What you need to do. From the first line to the last, restate the material word for word, omitting pictures.

↓↓↓

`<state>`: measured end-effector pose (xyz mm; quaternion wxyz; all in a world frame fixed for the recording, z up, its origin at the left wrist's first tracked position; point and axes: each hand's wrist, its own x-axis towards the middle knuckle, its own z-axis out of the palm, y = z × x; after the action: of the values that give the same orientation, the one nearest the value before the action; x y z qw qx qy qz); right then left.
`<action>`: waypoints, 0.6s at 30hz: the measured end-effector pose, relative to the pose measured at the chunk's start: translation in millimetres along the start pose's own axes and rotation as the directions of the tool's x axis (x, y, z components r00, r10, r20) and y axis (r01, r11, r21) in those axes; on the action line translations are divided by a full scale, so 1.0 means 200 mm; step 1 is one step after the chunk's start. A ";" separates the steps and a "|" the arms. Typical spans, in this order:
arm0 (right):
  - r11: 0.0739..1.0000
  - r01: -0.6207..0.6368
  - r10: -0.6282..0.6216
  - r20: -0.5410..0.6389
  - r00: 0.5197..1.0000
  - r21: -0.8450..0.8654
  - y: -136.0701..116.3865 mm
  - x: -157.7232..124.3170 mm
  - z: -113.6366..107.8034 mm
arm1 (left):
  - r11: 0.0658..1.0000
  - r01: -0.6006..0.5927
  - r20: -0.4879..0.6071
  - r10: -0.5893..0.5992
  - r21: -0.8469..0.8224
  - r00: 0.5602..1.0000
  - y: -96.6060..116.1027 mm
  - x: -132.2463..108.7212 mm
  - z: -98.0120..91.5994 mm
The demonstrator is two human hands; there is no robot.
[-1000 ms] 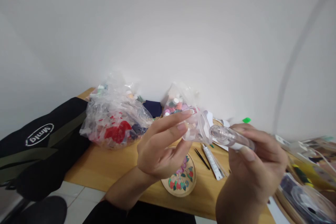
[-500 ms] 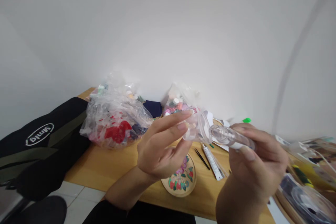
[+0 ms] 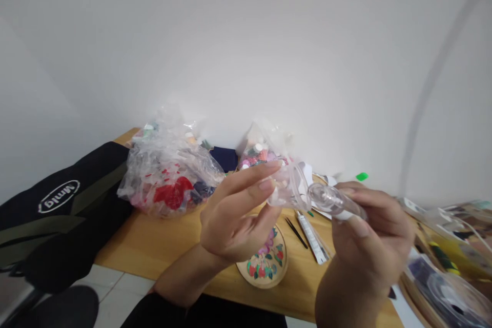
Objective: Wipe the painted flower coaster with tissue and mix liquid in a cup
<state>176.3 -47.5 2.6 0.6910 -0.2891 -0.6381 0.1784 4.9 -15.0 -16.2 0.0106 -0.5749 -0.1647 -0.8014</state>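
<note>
My left hand pinches a clear, cup-like plastic piece between its thumb and fingertips, above the table's middle. On the right, my right hand grips a clear tubular piece, whose rounded end points left at the cup-like piece. The two clear pieces meet or nearly meet; whether they touch I cannot tell. Below my left hand lies a round wooden disc with painted flowers and fruit, partly covered by that hand. Black tweezers and a white tube lie to its right.
Plastic bags with colourful items stand at the back left, another bag behind my left hand. A dark blue item sits between them. A black bag is at the left; clear round packages are at the lower right.
My right hand has moved slightly left with the tubular piece, towards the cup-like piece. My left hand has hardly moved.
</note>
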 end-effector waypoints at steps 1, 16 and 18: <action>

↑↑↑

Your solution.
`<state>`: measured end-effector pose (xyz mm; quaternion wxyz; all in a world frame fixed for the recording, z up, its origin at the left wrist's first tracked position; point and axes: each hand's wrist, its own x-axis towards the middle knuckle, its own z-axis out of the palm, y = z × x; after the action: of the values that give the same orientation, the one nearest the value before the action; x y z qw qx qy qz); right then left.
`<action>`: waypoints, 0.6s at 30hz: the measured end-effector pose, relative to the pose measured at the chunk's start: translation in millimetres along the start pose's own axes and rotation as the directions of the tool's x axis (x, y, z components r00, r10, r20) and y axis (r01, r11, r21) in those axes; on the action line translations are divided by a full scale, so 1.0 means 200 mm; step 1 is one step after the chunk's start. A ";" separates the steps and a "|" the arms. Typical spans, in this order:
arm0 (right):
  - r11: 0.0739..1.0000
  - r01: -0.6207..0.6368
  - r10: -0.6282..0.6216
  - r20: -0.5410..0.6389
  - r00: 0.5197..1.0000
  - r21: -0.8450..0.8654
  - y: -136.0701..116.3865 mm
  - x: -157.7232..124.3170 mm
  - z: -113.6366..107.8034 mm
arm1 (left):
  - r11: 0.0658..1.0000
  - r01: -0.6006..0.5927
  - r20: -0.4879..0.6071
  - r10: -0.5893..0.5992
  - r21: -0.8469..0.8224
  - r00: 0.5602..1.0000
  - y: -96.6060..116.1027 mm
  - x: -132.2463..108.7212 mm
  - z: -98.0120..91.5994 mm
The demonstrator is two human hands; there is no robot.
[-1000 ms] 
[-500 ms] 
[+0 ms] 
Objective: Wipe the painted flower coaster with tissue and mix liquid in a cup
<state>176.3 -47.5 2.6 0.6910 -0.2891 -0.6381 0.1784 4.9 -15.0 -16.2 0.0106 -0.5749 -0.1647 -0.8014</state>
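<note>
My left hand pinches a clear, cup-like plastic piece between its thumb and fingertips, above the table's middle. On the right, my right hand grips a clear tubular piece, whose rounded end points left at the cup-like piece. The two clear pieces meet or nearly meet; whether they touch I cannot tell. Below my left hand lies a round wooden disc with painted flowers and fruit, partly covered by that hand. Black tweezers and a white tube lie to its right.
Plastic bags with colourful items stand at the back left, another bag behind my left hand. A dark blue item sits between them. A black bag is at the left; clear round packages are at the lower right.
My right hand has moved slightly left with the tubular piece, towards the cup-like piece. My left hand has hardly moved.
</note>
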 end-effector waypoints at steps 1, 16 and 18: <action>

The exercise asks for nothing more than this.